Welcome to the Unofficial
PeakfqSA/EMA-Peak Home Page


hosted by Tim Cohn
6 October 2011

Frequently Asked Questions:

Q: Is this low-outlier method different from the Grubbs and Beck test in Bulletin 17B?

Answer: Bulletin 17B provides a fairly rigid structure for identifying outliers based on the Grubbs-Beck test (alpha=10%). In some cases, engineering judgment is permitted:
If multiple values that have not been identified as outliers by the recommended procedure are very close to the threshold value, it may be desirable to test the sensitivity of the results to treating these values as outliers.
PeakfqSA/EMA-Peak employs an iterative scheme for identifying low outliers. The intent is that no "engineering judgment" will be required. The algorithm involves iterating 5 steps
  1. The LP3 distribution is fit to all the data, using both systematic and historical information. Regional skew information is employed.
  2. As in B17B, the Grubbs-Beck test is applied to identify a critical value.
  3. The smallest observation exceeding the critical value becomes a new low-outlier threshold. The low-outlier threshold applies to all of the data.
  4. Observations smaller than the low-outlier threshold are classified as low outliers. The magnitude of each such observations is recoded as interval (Q_{Y,lower},Q_{Y,upper}) = (0,T_{L}, where T_L is the magnitude of the low-outlier threshold.
  5. The observational thresholds for all the data are adjusted to reflect T_L as a lower bound on what would have been observed.
The sequence is repeated until no additional low outliers are identified.

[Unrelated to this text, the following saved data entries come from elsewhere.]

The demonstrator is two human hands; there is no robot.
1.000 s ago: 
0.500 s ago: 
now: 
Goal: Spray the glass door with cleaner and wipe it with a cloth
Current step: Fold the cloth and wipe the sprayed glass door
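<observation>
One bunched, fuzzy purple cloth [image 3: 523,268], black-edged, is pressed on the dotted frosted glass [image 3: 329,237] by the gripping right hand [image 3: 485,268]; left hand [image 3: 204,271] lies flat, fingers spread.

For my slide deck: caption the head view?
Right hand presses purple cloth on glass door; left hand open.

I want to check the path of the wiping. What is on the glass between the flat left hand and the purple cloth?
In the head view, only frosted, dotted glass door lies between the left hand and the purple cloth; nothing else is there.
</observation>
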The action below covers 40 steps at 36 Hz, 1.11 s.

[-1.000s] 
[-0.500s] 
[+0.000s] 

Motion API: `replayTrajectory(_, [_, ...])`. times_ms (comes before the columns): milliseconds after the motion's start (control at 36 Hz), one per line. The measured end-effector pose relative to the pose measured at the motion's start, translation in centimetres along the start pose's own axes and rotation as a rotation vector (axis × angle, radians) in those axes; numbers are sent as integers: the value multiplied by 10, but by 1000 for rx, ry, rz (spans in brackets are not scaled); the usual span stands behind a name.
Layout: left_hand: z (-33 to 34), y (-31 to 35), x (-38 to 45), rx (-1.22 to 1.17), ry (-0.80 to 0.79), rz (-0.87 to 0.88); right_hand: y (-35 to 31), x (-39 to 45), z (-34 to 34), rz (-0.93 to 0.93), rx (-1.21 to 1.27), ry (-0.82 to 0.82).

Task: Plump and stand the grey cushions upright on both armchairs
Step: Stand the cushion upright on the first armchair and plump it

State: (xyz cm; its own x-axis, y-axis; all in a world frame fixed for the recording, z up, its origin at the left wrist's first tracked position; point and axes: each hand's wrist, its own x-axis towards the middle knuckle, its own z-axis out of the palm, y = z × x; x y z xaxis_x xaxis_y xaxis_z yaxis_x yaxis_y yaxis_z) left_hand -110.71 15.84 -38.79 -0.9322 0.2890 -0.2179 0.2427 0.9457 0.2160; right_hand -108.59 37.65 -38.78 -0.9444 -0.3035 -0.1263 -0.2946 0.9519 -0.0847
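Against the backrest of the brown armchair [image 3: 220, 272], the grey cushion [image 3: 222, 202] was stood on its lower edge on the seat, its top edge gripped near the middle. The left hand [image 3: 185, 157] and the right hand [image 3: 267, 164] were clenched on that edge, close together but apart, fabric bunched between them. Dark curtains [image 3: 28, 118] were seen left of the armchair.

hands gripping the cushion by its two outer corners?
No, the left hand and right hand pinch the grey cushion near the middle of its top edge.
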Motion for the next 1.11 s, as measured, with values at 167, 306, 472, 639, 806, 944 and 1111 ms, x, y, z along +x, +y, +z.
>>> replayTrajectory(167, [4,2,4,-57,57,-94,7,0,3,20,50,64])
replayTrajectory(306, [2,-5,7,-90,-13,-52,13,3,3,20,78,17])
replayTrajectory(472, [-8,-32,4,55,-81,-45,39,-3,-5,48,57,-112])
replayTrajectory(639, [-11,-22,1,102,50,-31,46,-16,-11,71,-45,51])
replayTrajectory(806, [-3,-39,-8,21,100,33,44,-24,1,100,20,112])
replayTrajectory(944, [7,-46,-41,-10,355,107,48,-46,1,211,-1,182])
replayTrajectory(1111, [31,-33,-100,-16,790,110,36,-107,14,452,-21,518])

Q: What about high outliers?

Answer: EMA assumes that all historical information is already being employed in the frequency analysis, and, like Bulletin 17B, under no circumstances would a high outlier be removed from a dataset. Thus, with EMA there is no reason to recognize "high outliers" or to treat unusually high values any differently than one would treat other values.

EMA-Peak does report the percentage by which each value in the calibration data set deviates from the fitted model. This provides an indication of whether any values in the calibration dataset are unusual.

Q: How do I get PeakfqSA/EMA-Peak to run under Mac OS X?

Answer:
  1. Download the zip file
  2. Double click on it to create a new subdirectory
  3. Open the Terminal application
  4. Use the "cd" command to make the current directory the one containing PeakfqSA.out
  5. enter the command PeakfqSA.out BigSandy_hist.spc
The program should run in a few seconds, and create a bunch of output files that you can then inspect.

Q: What does EMA do about adjusting the thresholds to correspond to the low-outlier test?

Answer: The final Grubbs-Beck critical value is used to identify low outliers. Because values below this level will be treated as censored, the lower bound on the observation thresholds for all observations are set equal to this value.

Q: How do I specify a higher censoring threshold for all my data?

Answer: There are several ways to do this depending on the situation. First, where one's gage has a lower bound of detection of, say, 100 [cfs], you would set the gage base discharge to 100 [cfs]. Second, if you wanted to specify a low-outlier threshold, you could specify the low-outlier value at 100 [cfs]. However, note that in this case the value of the corresponding lower threshold would be the magnitude of the smallest observation in the dataset that exceeded the low-outlier threshold. Finally, you could simply specify the lower bounds on the threshold as 100 [cfs].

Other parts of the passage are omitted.